Appeal by the defendant from a judgment of the Supreme Court, Kings County (Alfano, J.), *645rendered May 27, 1983, convicting him of criminal possession of a controlled substance in the first degree and criminal possession of a weapon in the third degree, upon a jury verdict, and imposing sentence.
Judgment modified, on the law, by reversing the conviction of criminal possession of a weapon in the third degree, vacating the sentence imposed thereon, and dismissing that count of the indictment. As so modified, judgment affirmed.
At approximately 2:20 p.m., on October 6, 1981, several police officers executed a search warrant for the premises at 797 Franklin Avenue, Brooklyn. The premises bore an exterior sign identifying it as a pool hall. The exterior door, which had a buzzer, was locked, and the police, after announcing their presence, had to break it down in order to gain entry.
Immediately inside the exterior door was a room with a pool table.
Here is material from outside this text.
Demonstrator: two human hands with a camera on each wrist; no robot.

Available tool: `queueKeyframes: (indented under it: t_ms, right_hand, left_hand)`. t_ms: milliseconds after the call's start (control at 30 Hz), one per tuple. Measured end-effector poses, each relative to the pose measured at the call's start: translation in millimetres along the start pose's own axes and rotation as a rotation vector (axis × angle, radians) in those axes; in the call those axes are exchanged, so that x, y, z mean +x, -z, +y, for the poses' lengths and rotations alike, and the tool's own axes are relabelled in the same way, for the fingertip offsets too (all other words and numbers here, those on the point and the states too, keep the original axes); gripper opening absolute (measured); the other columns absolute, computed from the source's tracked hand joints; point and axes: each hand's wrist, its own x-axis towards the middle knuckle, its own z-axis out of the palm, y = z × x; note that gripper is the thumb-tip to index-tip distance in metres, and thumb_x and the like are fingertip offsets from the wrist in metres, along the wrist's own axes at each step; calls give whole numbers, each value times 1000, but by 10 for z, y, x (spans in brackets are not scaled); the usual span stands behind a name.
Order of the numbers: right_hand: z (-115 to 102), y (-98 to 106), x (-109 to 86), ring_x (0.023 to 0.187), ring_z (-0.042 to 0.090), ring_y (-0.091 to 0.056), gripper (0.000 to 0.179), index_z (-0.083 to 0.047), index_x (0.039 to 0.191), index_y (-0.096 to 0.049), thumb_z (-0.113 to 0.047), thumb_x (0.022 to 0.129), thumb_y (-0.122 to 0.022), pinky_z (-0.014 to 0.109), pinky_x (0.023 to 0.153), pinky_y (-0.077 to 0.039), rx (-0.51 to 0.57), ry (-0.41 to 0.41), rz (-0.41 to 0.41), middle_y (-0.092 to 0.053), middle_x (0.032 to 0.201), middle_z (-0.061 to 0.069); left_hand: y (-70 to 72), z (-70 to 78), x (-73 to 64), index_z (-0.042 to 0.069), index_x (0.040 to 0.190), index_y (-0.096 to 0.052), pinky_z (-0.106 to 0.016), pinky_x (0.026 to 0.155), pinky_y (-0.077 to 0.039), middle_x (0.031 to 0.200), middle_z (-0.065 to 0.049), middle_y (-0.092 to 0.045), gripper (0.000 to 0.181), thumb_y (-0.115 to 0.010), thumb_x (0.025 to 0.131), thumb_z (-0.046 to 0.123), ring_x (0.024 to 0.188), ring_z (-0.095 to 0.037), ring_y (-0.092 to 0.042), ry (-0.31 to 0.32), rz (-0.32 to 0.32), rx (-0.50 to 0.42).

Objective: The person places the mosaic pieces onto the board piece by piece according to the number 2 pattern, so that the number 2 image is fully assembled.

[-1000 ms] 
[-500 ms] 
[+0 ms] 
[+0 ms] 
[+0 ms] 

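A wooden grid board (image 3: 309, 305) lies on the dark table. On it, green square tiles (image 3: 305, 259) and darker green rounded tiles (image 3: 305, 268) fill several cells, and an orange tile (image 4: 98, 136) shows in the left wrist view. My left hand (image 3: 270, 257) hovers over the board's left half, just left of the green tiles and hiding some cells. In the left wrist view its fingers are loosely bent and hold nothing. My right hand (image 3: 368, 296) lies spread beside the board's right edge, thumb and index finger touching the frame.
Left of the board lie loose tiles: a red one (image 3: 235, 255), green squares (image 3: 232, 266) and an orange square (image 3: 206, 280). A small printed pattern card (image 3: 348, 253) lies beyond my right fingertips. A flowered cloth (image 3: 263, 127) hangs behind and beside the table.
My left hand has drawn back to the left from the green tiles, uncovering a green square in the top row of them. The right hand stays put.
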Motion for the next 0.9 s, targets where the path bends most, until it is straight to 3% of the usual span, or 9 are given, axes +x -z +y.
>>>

There were no persons present. A wood and plexiglass partition extended across the entire width of this room, separating it from the rear of the premises. The partition was covered with posters, and one could not see through it to the rear of the premises, nor could one look over it. The partition door which separated the front room from the rear of the premises was also locked, and there was a slit-like opening in the plexiglass similar to that of a bank teller’s or ticket booth window.
When the police broke down the partition door, they saw the defendant and several others fleeing out the back door. The officers gave chase, and apprehended the defendant and the others on the rooftop of an adjoining building. A number of waxpaper packets containing a white powder were recovered from the area of the roof where the defendant and the others had been made to lie down when arrested.
The officers then brought the defendant and the others back to the rear of the premises at 797 Franklin Avenue, and there discovered a number of items, all of which were in plain view. Among other things, the police recovered $772 on a counter behind the slit-like opening in the plexiglass, a large number of wax paper packets and glassine envelopes containing a white substance later determined to be cocaine, as well as mannite (a mixing agent) and strainers. Additionally, on one of the tables where many packets of cocaine were found, the police also recovered a loaded and operable .38 caliber revolver. The defendant was thereafter convicted of criminal possession of a controlled substance in the first degree and criminal possession of a weapon in the third degree.
*646As the defendant was never shown to have been in actual possession of either the gun or the contraband, his convictions can be sustained only if constructive possession was established as to these items. With respect to the charge of criminal possession of a controlled substance, we find that the evidence amply supports the defendant’s conviction. When narcotics are found in open view in a room other than a public place, every person in close proximity to the narcotics at the time of their discovery is presumed by statute to have knowingly possessed them (Penal Law § 220.25 [2]). This presumption is rebuttable, but the jury is permitted, upon all of the evidence, to draw the logical inference of criminal possession from a defendant’s presence at the place of discovery (People v Daniels, 37 NY2d 624, 630-631). Contrary to the defendant’s contention here, we find that the premises in question clearly were not a "public place”, and that the statutory presumption, which was not rebutted, was applicable. Under the circumstances, we cannot say that the jury’s conclusion was against the weight of the evidence.
However, the statutory presumption of possession under Penal Law § 220.25 (2) is inapplicable to the weapon possession charge. Nor do the statutory presumptions contained in Penal Law § 265.15 apply to the facts at bar. As there is no evidence on the record tending to establish that the defendant had actual or constructive possession of the gun, his conviction on that count must be reversed and that count of the indictment dismissed.
We have considered the defendant’s remaining contentions and find them to be without merit. Eiber, J. P., Kunzeman, Kooper and Spatt, JJ., concur.